Amid the backlash, the agency backpedaled on its earlier statement and said that it was not considering euthanasia for Felicia. The clarification didn’t do much to mollify her fans.

Hazing, though less risky than relocation, isn’t a perfect solution. It can cause bears to act erratically around roads, increasing the risk of collisions. It can separate mothers from their cubs — sometimes temporarily, like with Felicia in 2019, and sometimes permanently. But it can also work. In Felicia’s case, hazing has been effective.

Nearly four months after Felicia — known to rangers as grizzly 863 — fled a barrage of rubber bullets, beanbags and noisemakers, the bear has maintained her distance from roads, vehicles and people, and has kept her cubs by her side.

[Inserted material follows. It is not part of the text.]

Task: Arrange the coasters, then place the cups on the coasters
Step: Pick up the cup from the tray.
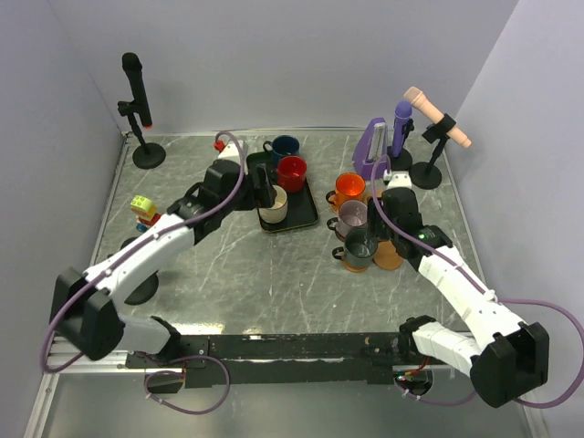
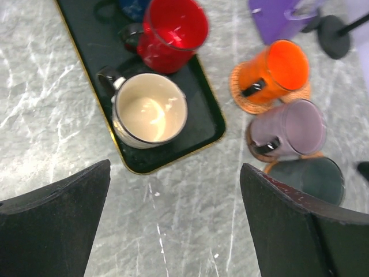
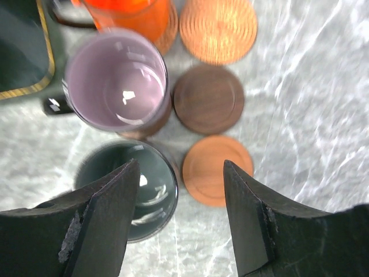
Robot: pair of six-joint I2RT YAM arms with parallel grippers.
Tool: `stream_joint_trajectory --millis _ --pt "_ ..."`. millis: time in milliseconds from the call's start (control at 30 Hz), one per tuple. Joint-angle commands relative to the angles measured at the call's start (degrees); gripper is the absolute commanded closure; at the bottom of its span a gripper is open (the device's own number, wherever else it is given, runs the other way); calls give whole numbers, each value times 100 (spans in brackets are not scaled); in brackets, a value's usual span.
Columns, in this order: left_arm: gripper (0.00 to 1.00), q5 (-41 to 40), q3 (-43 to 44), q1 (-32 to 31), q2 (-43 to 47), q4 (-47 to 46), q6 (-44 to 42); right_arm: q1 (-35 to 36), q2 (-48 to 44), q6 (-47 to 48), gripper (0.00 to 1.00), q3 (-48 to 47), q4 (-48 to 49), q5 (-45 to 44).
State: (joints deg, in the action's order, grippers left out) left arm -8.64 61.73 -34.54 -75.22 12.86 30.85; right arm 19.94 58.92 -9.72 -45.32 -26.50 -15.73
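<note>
The cream cup (image 2: pixel 150 109) lies below and just ahead of my left gripper (image 2: pixel 176 167), whose fingers (image 2: pixel 52 225) are spread wide with nothing between them. It stands on the black tray (image 2: pixel 86 69) beside the red cup (image 2: pixel 173 29), with the navy cup (image 1: pixel 286 146) at the far end. My right gripper (image 3: pixel 180 173) is parted too and empty, above the grey-green cup (image 3: pixel 135 187) and a bare tan coaster (image 3: pixel 218 170) just beside it. Beyond, the mauve cup (image 3: pixel 118 81) stands next to a bare dark brown coaster (image 3: pixel 209 98). The orange cup (image 3: pixel 130 11) stands next to a bare woven coaster (image 3: pixel 218 29).
</note>
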Motion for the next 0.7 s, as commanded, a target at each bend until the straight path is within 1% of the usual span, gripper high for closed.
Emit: stream_joint_trajectory --millis 0,133,233,367,533,567,633,667 --pt "1 249 681 290 -624 497 307 -52 -12 128 33 -644 110 -212" --pt "9 486 954 501 -1143 673 421 -52 190 154 33 -960 154 -159" --pt "19 583 1147 606 -1477 858 527 -52 296 189 34 -1101 128 -124" --pt "30 671 1314 677 -1881 823 597 -52 235 251 34 -1085 119 -80" --pt "37 724 1718 703 -2514 928 501 -52 15 251 34 -917 101 -141" --pt "39 680 1789 695 -2619 937 457 -52 -20 233 34 -900 93 -124" --pt "49 566 1982 703 -2822 1051 343 -52 -73 189 34 -865 84 -97" --pt "52 513 2131 695 -2936 1113 264 -52 -82 172 34 -856 75 -106"
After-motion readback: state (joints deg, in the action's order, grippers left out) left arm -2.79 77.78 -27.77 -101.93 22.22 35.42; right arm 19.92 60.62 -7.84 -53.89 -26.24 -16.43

“The hazing and monitoring efforts for grizzly bear #863 on Togwotee Pass have had positive results so far,” the Fish and Wildlife Service said in an emailed statement. “The Service continues to staff the area with biologists who are monitoring #863 and cubs, and hazing when needed. Those monitoring have seen bear #863 less frequently, likely due to the hazing efforts and shifting food sources.”

Felicia and her cubs, though scarce, are doing well, said Tom Mangelsen, a wildlife photographer who spotted — and photographed — the bears during a recent visit to the Continental Divide.

“I just looked down the valley, and there she was about 300 yards away, going up this valley to the east,” he said. “And then she came up to a hillside, and there’s a forest service guy there.”

According to Mangelsen, the ranger wasn’t carrying any hazing equipment. Instead, he just shouted at Felicia and the cubs.

“She obviously was scared,” he said. “And she moved off into the woods and disappeared.”